### [What you have to do]
What is needed is an exact copy of the whole listing below, with no pictures.

═══ Data extract

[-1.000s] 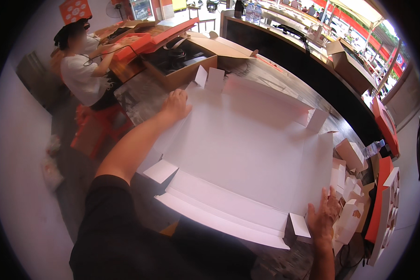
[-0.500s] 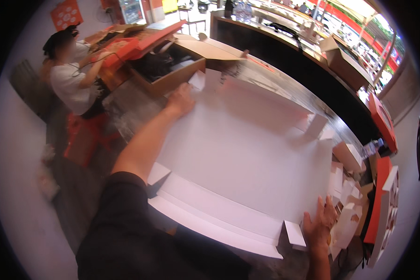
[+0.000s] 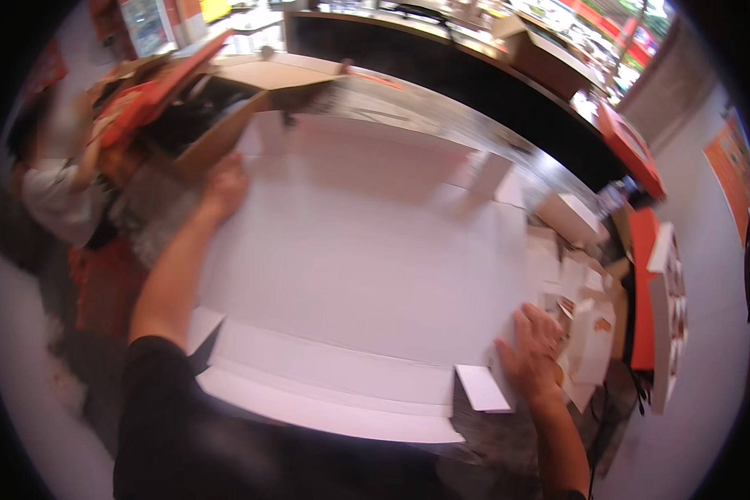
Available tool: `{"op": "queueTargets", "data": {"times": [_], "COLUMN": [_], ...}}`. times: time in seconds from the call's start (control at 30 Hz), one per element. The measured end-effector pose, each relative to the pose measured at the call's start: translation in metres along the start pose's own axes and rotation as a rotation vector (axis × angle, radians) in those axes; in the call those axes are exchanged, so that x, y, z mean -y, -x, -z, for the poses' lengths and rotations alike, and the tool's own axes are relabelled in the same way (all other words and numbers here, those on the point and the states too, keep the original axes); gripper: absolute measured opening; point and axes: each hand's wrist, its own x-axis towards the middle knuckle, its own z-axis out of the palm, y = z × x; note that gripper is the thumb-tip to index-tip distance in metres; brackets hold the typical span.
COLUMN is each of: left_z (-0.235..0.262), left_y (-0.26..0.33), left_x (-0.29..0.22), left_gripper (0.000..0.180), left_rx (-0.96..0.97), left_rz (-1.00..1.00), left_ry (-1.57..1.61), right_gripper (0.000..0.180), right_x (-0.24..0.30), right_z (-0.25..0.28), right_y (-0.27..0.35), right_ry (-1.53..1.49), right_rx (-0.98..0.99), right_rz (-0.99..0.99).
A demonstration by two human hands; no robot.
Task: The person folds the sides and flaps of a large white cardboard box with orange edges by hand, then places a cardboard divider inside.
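White cardboard (image 3: 367,258) | right hand (image 3: 532,354): cartons (image 3: 592,333) beside | left hand (image 3: 225,185): brown box (image 3: 227,133) near

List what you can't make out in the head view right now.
All in the head view:
- White cardboard: underside hidden by its own upper face.
- Left hand: fingertips blurred, so its grip is unclear.
- Right hand: palm hidden by the back of the hand.
- Brown box: contents dark, blurred, partly hidden by its near wall.
- Co-worker: blurred; what they handle is unclear.
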Motion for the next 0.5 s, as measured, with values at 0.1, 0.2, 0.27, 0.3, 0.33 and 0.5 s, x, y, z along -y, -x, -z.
{"op": "queueTargets", "data": {"times": [0.1, 0.2, 0.27, 0.3, 0.33, 0.5], "left_z": [0.04, 0.036, 0.029, 0.027, 0.025, 0.022], "left_y": [-0.021, -0.006, 0.002, 0.002, 0.002, 0.001], "left_x": [-0.025, -0.042, -0.039, -0.037, -0.036, -0.033], "left_gripper": [0.06, 0.065, 0.065, 0.066, 0.066, 0.069], "left_rx": [0.404, 0.481, 0.474, 0.469, 0.465, 0.548], "left_rz": [0.347, 0.36, 0.338, 0.323, 0.311, 0.296], "left_ry": [0.049, 0.091, 0.073, 0.062, 0.049, 0.012], "right_gripper": [0.059, 0.057, 0.055, 0.054, 0.054, 0.062], "right_x": [-0.009, -0.005, -0.006, -0.01, -0.014, -0.017], "right_z": [0.01, -0.001, -0.01, -0.017, -0.022, -0.048], "right_y": [-0.018, -0.043, -0.072, -0.087, -0.097, -0.144], "right_ry": [0.03, 0.11, 0.142, 0.138, 0.133, 0.099], "right_rx": [0.033, 0.166, 0.201, 0.194, 0.187, 0.095], "right_rz": [-0.02, -0.094, -0.116, -0.118, -0.117, -0.044]}}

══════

### [Solution for this task]
[-1.000s] 
[-0.500s] 
[+0.000s] 
Available tool: `{"op": "queueTargets", "data": {"times": [_], "COLUMN": [_], ...}}`. times: time in seconds from the call's start (control at 30 Hz), one per element. The measured end-effector pose, each relative to the pose measured at the call's start: translation in metres along the start pose's own axes and rotation as a rotation vector (axis × angle, radians) in those axes; in the call those axes are exchanged, so that x, y, z mean -y, -x, -z, for the poses' lengths and rotations alike, and the tool's own axes are relabelled in the same way (all other words and numbers here, those on the point and the states too, keep the original axes); gripper: absolute measured opening; point and axes: each hand's wrist, its own x-axis towards the middle knuckle, its own z-axis out of the palm, y = z × x; note that gripper is the thumb-tip to index-tip distance in metres; brackets hold the typical span.
COLUMN is each of: left_z (-0.235..0.262), left_y (-0.26..0.33), left_x (-0.29..0.22), left_gripper (0.000..0.180), left_rx (-0.96..0.97), left_rz (-1.00..1.00), left_ry (-1.57..1.61), right_gripper (0.000..0.180), right_x (-0.24..0.30), right_z (-0.25..0.28), right_y (-0.27..0.35), right_ry (-1.53..1.49), right_rx (-0.98..0.99), right_rz (-0.99..0.99).
A demonstration by two human hands; no robot.
Task: The person folds the sides and flaps of a large white cardboard box with orange edges by hand, then places a cardboard divider inside.
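White cardboard (image 3: 367,258) | right hand (image 3: 532,354): cartons (image 3: 592,333) beside | left hand (image 3: 225,185): brown box (image 3: 227,133) near

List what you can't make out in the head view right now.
All in the head view:
- White cardboard: underside hidden by its own upper face.
- Left hand: fingertips blurred, so its grip is unclear.
- Right hand: palm hidden by the back of the hand.
- Brown box: contents dark, blurred, partly hidden by its near wall.
- Co-worker: blurred; what they handle is unclear.
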Motion for the next 0.5 s, as measured, with values at 0.1, 0.2, 0.27, 0.3, 0.33 and 0.5 s, x, y, z along -y, -x, -z.
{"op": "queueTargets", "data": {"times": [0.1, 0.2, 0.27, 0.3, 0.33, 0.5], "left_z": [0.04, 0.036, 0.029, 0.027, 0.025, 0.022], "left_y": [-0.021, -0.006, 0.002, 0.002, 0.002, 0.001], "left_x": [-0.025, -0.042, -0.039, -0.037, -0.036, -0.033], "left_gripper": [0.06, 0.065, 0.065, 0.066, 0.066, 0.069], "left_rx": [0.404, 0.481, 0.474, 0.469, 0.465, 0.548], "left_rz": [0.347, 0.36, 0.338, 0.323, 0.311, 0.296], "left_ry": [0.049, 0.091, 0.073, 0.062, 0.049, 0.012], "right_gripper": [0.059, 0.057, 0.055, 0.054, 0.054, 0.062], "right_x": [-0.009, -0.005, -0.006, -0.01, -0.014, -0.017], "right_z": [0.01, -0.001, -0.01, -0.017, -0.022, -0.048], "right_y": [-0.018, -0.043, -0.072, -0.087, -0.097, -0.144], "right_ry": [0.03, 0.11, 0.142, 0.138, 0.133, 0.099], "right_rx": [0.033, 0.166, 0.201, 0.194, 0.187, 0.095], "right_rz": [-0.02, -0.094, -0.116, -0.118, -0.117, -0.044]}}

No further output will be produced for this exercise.